| Source information |

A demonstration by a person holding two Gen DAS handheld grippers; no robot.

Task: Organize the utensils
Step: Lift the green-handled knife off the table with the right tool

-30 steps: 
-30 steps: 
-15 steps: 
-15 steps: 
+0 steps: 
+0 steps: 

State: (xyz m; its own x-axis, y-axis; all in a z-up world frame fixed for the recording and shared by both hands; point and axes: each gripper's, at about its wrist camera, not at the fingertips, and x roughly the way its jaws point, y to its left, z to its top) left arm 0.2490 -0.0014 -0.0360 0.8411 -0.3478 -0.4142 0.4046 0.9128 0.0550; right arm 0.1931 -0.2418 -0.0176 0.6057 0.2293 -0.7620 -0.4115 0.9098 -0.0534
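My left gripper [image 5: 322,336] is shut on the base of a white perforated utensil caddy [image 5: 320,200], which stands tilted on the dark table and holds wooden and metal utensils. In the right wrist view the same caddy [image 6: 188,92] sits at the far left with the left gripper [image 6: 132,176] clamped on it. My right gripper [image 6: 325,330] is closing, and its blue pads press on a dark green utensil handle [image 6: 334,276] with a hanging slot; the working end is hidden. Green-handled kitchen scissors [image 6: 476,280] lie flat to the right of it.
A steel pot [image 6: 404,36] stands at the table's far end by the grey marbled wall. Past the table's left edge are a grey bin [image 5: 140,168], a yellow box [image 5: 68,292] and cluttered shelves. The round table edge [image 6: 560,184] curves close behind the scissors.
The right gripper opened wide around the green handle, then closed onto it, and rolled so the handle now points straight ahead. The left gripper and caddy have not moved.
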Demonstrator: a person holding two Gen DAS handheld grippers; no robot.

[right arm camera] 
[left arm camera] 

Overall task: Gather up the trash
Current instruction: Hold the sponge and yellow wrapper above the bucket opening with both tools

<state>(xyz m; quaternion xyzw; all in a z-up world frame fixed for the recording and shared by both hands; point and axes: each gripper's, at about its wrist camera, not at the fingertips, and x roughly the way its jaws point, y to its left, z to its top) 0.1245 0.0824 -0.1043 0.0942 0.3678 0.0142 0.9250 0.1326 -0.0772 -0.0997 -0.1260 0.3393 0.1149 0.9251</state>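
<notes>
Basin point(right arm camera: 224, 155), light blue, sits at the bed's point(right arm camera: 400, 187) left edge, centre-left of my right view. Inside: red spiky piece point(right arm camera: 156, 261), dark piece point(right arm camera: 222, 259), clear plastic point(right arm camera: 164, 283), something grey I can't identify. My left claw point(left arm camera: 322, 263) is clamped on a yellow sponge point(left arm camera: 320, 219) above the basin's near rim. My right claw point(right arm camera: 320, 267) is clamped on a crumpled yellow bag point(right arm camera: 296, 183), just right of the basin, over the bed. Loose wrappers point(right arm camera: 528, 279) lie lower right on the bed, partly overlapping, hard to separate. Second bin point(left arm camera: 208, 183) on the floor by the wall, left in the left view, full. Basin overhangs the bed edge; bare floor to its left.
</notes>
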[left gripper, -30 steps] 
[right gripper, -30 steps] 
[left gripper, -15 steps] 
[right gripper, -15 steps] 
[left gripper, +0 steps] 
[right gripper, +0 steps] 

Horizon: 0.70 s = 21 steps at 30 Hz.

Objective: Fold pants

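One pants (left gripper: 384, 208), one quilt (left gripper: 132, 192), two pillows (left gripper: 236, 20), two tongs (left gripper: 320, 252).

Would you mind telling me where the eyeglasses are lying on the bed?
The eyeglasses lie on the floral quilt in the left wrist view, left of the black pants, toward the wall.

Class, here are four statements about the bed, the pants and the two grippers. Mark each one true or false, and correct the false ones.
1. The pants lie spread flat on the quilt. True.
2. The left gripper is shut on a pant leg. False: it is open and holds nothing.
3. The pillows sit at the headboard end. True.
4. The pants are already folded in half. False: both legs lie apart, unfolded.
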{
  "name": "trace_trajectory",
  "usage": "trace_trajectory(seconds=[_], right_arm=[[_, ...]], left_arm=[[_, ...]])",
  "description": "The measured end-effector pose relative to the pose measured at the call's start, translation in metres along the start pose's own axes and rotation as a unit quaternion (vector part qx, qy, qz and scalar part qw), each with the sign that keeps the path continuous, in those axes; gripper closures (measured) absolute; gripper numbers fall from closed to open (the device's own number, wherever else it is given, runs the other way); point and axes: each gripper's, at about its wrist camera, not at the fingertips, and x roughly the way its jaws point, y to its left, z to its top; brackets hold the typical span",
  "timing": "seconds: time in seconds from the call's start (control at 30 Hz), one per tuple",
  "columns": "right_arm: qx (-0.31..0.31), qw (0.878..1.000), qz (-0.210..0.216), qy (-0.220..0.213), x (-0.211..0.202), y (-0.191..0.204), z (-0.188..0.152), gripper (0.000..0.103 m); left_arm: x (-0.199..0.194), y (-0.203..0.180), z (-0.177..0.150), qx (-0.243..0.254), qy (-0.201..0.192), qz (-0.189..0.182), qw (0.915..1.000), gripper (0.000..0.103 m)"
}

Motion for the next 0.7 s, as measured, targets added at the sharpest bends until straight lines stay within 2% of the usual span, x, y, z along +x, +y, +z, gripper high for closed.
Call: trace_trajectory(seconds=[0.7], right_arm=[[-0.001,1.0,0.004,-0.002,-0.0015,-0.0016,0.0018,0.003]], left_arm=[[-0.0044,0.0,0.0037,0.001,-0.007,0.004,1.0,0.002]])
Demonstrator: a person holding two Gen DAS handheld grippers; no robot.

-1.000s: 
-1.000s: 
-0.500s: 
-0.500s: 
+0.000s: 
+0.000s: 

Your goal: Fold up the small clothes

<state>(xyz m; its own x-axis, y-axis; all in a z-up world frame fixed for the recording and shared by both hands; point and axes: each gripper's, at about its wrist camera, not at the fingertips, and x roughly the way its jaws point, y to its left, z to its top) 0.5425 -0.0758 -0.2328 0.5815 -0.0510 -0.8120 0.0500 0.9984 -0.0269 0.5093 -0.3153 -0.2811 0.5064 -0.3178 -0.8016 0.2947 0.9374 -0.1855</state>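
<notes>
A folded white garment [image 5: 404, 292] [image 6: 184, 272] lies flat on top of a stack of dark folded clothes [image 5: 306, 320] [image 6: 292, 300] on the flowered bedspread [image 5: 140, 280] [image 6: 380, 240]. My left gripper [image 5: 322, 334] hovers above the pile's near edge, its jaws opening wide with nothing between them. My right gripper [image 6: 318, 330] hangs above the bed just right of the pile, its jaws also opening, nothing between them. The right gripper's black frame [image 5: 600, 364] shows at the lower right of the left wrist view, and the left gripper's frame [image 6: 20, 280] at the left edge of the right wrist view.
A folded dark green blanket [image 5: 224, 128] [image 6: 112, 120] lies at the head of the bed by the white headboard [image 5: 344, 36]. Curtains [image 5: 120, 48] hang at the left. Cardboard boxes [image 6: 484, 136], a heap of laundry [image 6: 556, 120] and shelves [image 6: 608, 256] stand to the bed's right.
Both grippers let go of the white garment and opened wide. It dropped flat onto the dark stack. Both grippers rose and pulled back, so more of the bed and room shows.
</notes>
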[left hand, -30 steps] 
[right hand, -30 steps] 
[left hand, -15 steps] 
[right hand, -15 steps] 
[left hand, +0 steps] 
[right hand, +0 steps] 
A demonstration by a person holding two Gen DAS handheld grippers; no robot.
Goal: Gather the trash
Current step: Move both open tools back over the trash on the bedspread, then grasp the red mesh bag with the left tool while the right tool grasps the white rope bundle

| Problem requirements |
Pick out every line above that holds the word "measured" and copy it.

| Solution to the problem |
  "description": "The measured end-effector pose relative to the pose measured at the call's start, translation in metres along the start pose's own axes and rotation as a unit quaternion (vector part qx, qy, qz and scalar part qw), each with the sign that keeps the path continuous, in those axes; gripper closures (measured) absolute; gripper numbers fall from closed to open (the device's own number, wherever else it is given, runs the other way); point and axes: each gripper's, at about its wrist camera, not at the fingertips, and x roughly the way its jaws point, y to its left, z to its top; brackets hold the typical span",
Motion for the next 0.7 s, as measured, targets added at the sharpest bends until straight lines stay within 2% of the usual span, x, y, z along +x, +y, +z, gripper high for closed.

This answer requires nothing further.